● **Work to complete**
The output should match the data below line for line.

........

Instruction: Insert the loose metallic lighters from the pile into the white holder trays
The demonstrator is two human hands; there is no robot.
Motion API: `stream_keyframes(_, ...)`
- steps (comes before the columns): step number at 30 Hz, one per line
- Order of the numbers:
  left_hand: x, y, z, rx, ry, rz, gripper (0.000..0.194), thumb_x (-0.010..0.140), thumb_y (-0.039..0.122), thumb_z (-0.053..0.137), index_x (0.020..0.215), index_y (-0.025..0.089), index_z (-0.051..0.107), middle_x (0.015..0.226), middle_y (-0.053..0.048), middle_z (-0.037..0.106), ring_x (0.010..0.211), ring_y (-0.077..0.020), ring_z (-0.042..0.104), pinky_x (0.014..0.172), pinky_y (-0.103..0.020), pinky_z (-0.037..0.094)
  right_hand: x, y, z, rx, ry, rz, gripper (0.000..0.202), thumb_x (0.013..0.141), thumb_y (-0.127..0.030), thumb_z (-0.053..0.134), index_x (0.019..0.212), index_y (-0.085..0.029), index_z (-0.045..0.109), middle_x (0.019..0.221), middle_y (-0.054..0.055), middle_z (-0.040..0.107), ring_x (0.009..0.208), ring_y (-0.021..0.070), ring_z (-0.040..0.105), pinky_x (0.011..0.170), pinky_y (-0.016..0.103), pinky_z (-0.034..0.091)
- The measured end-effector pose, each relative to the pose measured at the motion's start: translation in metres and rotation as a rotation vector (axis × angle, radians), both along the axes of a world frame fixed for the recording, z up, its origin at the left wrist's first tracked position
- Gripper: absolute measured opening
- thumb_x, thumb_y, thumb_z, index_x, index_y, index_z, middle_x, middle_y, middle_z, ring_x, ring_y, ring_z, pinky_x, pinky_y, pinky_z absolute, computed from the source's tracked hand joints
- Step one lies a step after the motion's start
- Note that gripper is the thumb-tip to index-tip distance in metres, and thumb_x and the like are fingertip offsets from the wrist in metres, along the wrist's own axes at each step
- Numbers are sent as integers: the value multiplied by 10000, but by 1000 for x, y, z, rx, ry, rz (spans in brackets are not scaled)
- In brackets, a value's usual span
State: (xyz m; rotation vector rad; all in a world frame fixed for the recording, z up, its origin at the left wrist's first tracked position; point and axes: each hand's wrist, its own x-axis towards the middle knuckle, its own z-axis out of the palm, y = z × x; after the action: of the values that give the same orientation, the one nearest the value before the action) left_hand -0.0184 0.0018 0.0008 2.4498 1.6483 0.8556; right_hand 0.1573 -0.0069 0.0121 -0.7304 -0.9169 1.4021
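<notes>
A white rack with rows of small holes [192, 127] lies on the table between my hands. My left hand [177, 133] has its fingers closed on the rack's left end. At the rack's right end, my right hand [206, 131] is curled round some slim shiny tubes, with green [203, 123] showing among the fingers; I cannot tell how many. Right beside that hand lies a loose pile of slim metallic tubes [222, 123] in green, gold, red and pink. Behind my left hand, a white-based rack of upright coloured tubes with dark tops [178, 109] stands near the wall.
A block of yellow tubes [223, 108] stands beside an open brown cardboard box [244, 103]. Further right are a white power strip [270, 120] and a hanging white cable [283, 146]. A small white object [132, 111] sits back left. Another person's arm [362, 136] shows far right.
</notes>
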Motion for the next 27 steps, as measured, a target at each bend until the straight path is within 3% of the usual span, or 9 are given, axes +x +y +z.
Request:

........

● **Response to this exercise**
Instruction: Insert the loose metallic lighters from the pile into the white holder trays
The demonstrator is two human hands; there is no robot.
Motion API: `stream_keyframes(_, ...)`
- steps (comes before the columns): step number at 30 Hz, one per line
- Order of the numbers:
  left_hand: x, y, z, rx, ry, rz, gripper (0.000..0.194), thumb_x (-0.010..0.140), thumb_y (-0.039..0.122), thumb_z (-0.053..0.137), index_x (0.020..0.215), index_y (-0.025..0.089), index_z (-0.051..0.107), middle_x (0.015..0.226), middle_y (-0.053..0.048), middle_z (-0.037..0.106), ring_x (0.010..0.211), ring_y (-0.077..0.020), ring_z (-0.042..0.104), pinky_x (0.014..0.172), pinky_y (-0.103..0.020), pinky_z (-0.037..0.094)
  right_hand: x, y, z, rx, ry, rz, gripper (0.000..0.202), thumb_x (0.013..0.141), thumb_y (-0.127..0.030), thumb_z (-0.053..0.134), index_x (0.019..0.212), index_y (-0.085..0.029), index_z (-0.045..0.109), middle_x (0.019..0.221), middle_y (-0.054..0.055), middle_z (-0.040..0.107), ring_x (0.009..0.208), ring_y (-0.021..0.070), ring_z (-0.040..0.105), pinky_x (0.011..0.170), pinky_y (-0.016..0.103), pinky_z (-0.034..0.091)
- The measured end-effector pose, each relative to the pose measured at the motion's start: translation in metres and rotation as a rotation vector (axis × angle, radians), both along the axes of a world frame fixed for the recording, z up, its origin at the left wrist's first tracked position
- Gripper: absolute measured opening
- thumb_x, thumb_y, thumb_z, index_x, index_y, index_z, middle_x, middle_y, middle_z, ring_x, ring_y, ring_z, pinky_x, pinky_y, pinky_z absolute, computed from the source's tracked hand joints
- Step one lies a step after the motion's start
- Note that gripper is the thumb-tip to index-tip distance in metres, and thumb_x and the like are fingertip offsets from the wrist in metres, along the wrist's own axes at each step
- Numbers are sent as integers: the value multiplied by 10000, but by 1000 for x, y, z, rx, ry, rz (spans in brackets are not scaled)
- In brackets, a value's usual span
State: (xyz m; rotation vector rad; all in a world frame fixed for the recording, z up, its origin at the left wrist's first tracked position; point and axes: each hand's wrist, its own x-axis towards the middle knuckle, its own z-axis out of the palm, y = z × x; after the action: of the values that give the same orientation, the one nearest the value before the action) left_hand -0.0184 0.0018 0.0008 2.4498 1.6483 0.8556; right_hand 0.1573 -0.0069 0.0121 -0.7304 -0.9169 1.4021
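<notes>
A white rack with rows of small holes [192, 127] lies on the table between my hands. My left hand [177, 133] has its fingers closed on the rack's left end. At the rack's right end, my right hand [206, 131] is curled round some slim shiny tubes, with green [203, 123] showing among the fingers; I cannot tell how many. Right beside that hand lies a loose pile of slim metallic tubes [222, 123] in green, gold, red and pink. Behind my left hand, a white-based rack of upright coloured tubes with dark tops [178, 109] stands near the wall.
A block of yellow tubes [223, 108] stands beside an open brown cardboard box [244, 103]. Further right are a white power strip [270, 120] and a hanging white cable [283, 146]. A small white object [132, 111] sits back left. Another person's arm [362, 136] shows far right.
</notes>
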Motion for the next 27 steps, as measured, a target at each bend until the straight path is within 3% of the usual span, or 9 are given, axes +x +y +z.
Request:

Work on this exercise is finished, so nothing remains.